Source code for mne_hfo.utils

"""Utility and helper functions for MNE-HFO."""
# License: BSD (3-clause)
import json
import os
from os import path as op

import mne
import numpy as np
import pandas as pd
from scipy.signal import hilbert
from tqdm import tqdm

from mne_hfo.config import ANNOT_COLUMNS, EVENT_COLUMNS


def _check_df(df: pd.DataFrame, df_type: str,
              copy: bool = True) -> pd.DataFrame:
    """Check dataframe for correctness."""
    if df_type == 'annotations':
        if any([col not in df.columns
                for col in ANNOT_COLUMNS + ['sample']]):
            raise RuntimeError(f'Annotations dataframe columns must contain '
                               f'{ANNOT_COLUMNS + ["sample"]}.')
    elif df_type == 'events':
        if any([col not in df.columns
                for col in EVENT_COLUMNS + ['sample']]):
            raise RuntimeError(f'Events dataframe columns must contain '
                               f'{EVENT_COLUMNS}.')

    # Only want to do this check if there are multiple rows.
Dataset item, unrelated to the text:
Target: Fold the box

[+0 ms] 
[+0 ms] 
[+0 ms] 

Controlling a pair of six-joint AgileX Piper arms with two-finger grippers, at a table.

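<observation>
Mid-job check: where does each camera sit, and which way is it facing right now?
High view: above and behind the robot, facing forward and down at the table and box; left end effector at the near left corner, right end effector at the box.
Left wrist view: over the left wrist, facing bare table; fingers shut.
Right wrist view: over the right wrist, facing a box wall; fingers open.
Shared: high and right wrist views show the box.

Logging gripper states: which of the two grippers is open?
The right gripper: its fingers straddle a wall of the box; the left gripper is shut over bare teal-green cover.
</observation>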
Handles edge case
    # of 1 HFO starting at 0. TODO: handle this more elegantly
    if df.shape[0] > 1:
        # first compute sampling rate from sample / onset columns
        sfreq = df['sample'].divide(df['onset']).round(2)

        # onset=0 will cause sfreq to be inf, drop these rows to
        # prevent additional sfreqs
        sfreq = sfreq.replace([np.inf, -np.inf], np.nan).dropna()
        if sfreq.nunique() != 1:
            raise ValueError(f'All rows in the annotations dataframe '
                             f'should have the same sampling rate. '
                             f'Found {sfreq.nunique()} different '
                             f'sampling rates.')

    if copy:
        return df.copy()

    return df


def _ensure_tuple(x):
    """Return a tuple."""
    if x is None:
        return tuple()
    elif isinstance(x, str):
        return (x,)
    else:
        return tuple(x)


def _check_types(variables):
    """Make sure all vars are str or None."""
    for var in variables:
        if not isinstance(var, (str, type(None))):
            raise ValueError(f"You supplied a value ({var}) of type "
                             f"{type(var)}, where a string or None was "
                             f"expected.")


def _write_json(fname, dictionary, overwrite=False, verbose=False):
    """Write JSON to a file."""
    if op.exists(fname) and not overwrite:
        raise FileExistsError(f'"{fname}" already exists. '
                              'Please set overwrite to True.')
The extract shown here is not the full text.